• [WHAT YOU NEED TO DO]
Print out the data exactly, keeping every image out of it.

• [COLLECTED MATERIAL]
=== Section Start ===
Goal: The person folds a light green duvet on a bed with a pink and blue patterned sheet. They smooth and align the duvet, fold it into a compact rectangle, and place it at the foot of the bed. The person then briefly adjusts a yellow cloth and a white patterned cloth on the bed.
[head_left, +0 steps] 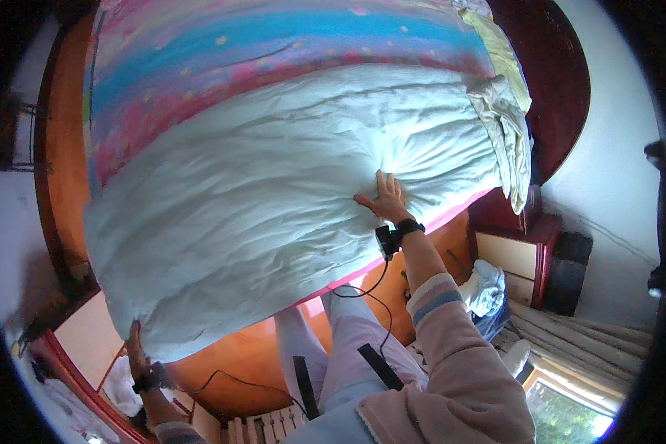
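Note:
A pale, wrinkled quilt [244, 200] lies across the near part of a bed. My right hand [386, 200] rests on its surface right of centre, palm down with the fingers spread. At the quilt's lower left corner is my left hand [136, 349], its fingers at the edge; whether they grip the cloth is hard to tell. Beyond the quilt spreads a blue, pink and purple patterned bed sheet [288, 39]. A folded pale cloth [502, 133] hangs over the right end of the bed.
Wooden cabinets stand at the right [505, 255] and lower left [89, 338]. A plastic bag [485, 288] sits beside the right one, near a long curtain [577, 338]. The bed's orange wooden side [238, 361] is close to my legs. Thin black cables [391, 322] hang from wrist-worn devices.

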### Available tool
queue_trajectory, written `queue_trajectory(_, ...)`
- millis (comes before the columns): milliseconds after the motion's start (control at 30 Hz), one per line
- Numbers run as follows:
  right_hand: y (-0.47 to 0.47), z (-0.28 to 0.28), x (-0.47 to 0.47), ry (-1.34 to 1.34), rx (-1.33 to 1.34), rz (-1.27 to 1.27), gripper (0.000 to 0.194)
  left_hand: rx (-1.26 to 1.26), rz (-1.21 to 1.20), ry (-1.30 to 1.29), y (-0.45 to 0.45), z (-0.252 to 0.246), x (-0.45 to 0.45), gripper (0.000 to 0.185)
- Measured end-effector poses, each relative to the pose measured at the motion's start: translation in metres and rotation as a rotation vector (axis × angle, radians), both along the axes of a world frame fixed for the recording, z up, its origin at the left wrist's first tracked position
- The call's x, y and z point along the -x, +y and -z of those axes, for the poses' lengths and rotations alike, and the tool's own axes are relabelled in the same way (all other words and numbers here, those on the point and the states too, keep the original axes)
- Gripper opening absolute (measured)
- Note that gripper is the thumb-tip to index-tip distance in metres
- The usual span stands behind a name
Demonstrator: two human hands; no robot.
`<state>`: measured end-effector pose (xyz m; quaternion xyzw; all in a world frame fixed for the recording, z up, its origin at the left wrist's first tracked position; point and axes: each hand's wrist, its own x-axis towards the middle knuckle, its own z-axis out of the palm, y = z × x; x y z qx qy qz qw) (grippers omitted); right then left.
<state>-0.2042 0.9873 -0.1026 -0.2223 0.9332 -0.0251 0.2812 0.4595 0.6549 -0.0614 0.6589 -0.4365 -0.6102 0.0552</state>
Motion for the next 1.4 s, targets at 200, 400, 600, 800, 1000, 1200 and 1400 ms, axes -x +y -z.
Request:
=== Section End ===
• [RESULT OF THIS TASK]
Goal: The person folds a light green duvet on a bed with a pink and blue patterned sheet. They smooth and align the duvet, fold it into a compact rectangle, and place it at the foot of the bed. The person then briefly adjusts a yellow cloth and a white patterned cloth on the bed.
[head_left, +0 steps] 
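Note:
A pale, wrinkled quilt [244, 200] lies across the near part of a bed. My right hand [386, 200] rests on its surface right of centre, palm down with the fingers spread. At the quilt's lower left corner is my left hand [136, 349], its fingers at the edge; whether they grip the cloth is hard to tell. Beyond the quilt spreads a blue, pink and purple patterned bed sheet [288, 39]. A folded pale cloth [502, 133] hangs over the right end of the bed.
Wooden cabinets stand at the right [505, 255] and lower left [89, 338]. A plastic bag [485, 288] sits beside the right one, near a long curtain [577, 338]. The bed's orange wooden side [238, 361] is close to my legs. Thin black cables [391, 322] hang from wrist-worn devices.
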
### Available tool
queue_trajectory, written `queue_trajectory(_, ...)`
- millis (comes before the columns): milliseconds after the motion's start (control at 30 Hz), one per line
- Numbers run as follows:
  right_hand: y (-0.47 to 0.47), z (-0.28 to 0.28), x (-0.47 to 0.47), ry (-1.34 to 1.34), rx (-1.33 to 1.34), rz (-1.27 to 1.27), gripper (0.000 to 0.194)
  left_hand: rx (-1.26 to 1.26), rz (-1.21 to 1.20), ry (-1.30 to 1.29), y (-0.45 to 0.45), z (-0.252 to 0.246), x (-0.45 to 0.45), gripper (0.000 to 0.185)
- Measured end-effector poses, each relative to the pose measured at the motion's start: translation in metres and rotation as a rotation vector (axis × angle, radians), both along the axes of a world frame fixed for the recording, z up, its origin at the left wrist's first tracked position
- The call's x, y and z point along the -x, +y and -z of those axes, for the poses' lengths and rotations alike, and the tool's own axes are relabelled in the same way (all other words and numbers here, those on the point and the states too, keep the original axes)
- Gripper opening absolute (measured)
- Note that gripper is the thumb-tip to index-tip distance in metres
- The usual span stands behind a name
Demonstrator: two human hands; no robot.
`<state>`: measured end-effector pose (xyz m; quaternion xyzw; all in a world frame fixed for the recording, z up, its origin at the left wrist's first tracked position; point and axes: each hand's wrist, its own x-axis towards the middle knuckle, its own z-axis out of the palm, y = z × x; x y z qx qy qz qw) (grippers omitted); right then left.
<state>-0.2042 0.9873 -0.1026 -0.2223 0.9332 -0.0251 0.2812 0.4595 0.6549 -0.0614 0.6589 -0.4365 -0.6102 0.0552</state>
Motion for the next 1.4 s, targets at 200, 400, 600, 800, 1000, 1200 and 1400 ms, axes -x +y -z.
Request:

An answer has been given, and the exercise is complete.